• TASK DESCRIPTION
Produce an exact copy of the first line of the data below and each line after it, please, up to and including the one with "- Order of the".

===== INFORMATION SUPPLIED

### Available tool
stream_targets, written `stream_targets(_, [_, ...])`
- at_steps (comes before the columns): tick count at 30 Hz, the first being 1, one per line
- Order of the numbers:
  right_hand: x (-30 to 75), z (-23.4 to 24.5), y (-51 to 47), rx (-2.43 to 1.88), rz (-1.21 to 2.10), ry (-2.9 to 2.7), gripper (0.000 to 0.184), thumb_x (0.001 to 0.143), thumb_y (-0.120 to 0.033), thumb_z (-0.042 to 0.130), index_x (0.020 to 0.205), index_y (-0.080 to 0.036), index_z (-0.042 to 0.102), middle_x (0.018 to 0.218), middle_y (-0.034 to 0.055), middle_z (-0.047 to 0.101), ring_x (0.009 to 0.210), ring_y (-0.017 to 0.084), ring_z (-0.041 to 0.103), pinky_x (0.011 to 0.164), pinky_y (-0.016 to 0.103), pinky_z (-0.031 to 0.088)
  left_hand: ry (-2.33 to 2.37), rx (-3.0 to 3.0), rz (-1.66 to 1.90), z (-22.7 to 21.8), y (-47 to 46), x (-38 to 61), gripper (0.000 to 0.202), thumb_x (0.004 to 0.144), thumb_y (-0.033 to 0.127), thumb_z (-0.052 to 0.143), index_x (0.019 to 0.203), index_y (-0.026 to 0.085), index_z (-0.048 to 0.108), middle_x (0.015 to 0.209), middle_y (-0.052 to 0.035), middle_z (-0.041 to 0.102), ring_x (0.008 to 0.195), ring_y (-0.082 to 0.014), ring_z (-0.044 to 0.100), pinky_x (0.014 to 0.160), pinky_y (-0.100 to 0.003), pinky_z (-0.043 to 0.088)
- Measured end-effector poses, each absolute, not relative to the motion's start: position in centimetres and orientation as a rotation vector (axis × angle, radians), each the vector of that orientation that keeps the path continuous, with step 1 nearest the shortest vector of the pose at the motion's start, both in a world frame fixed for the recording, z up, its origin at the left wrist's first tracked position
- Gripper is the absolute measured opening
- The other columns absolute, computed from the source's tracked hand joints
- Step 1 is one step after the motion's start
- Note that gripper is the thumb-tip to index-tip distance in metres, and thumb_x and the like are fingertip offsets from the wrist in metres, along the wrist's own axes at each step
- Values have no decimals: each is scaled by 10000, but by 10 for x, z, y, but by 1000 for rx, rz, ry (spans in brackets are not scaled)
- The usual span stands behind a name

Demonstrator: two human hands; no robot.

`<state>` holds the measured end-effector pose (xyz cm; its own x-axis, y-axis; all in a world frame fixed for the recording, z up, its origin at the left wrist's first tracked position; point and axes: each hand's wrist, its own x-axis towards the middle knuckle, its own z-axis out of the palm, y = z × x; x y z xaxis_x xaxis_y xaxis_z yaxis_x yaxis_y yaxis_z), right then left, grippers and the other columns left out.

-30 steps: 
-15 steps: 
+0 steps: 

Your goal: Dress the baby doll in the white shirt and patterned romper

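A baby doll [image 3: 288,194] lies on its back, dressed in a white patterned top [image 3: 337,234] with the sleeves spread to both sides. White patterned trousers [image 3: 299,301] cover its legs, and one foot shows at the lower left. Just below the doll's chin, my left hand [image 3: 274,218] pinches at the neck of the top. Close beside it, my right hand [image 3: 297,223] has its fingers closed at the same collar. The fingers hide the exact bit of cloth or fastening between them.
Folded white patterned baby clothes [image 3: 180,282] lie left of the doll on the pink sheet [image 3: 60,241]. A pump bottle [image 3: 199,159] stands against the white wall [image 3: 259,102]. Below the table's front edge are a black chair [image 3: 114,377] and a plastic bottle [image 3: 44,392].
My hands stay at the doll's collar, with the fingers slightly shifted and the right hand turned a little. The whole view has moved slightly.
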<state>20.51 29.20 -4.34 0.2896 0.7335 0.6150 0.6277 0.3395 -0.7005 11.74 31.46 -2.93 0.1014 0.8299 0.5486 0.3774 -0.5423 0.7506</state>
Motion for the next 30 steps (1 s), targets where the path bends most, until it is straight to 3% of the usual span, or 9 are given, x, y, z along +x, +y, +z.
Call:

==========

• TASK ANSWER
### Available tool
stream_targets, written `stream_targets(_, [_, ...])`
- at_steps (comes before the columns): tick count at 30 Hz, the first being 1, one per line
- Order of the numbers:

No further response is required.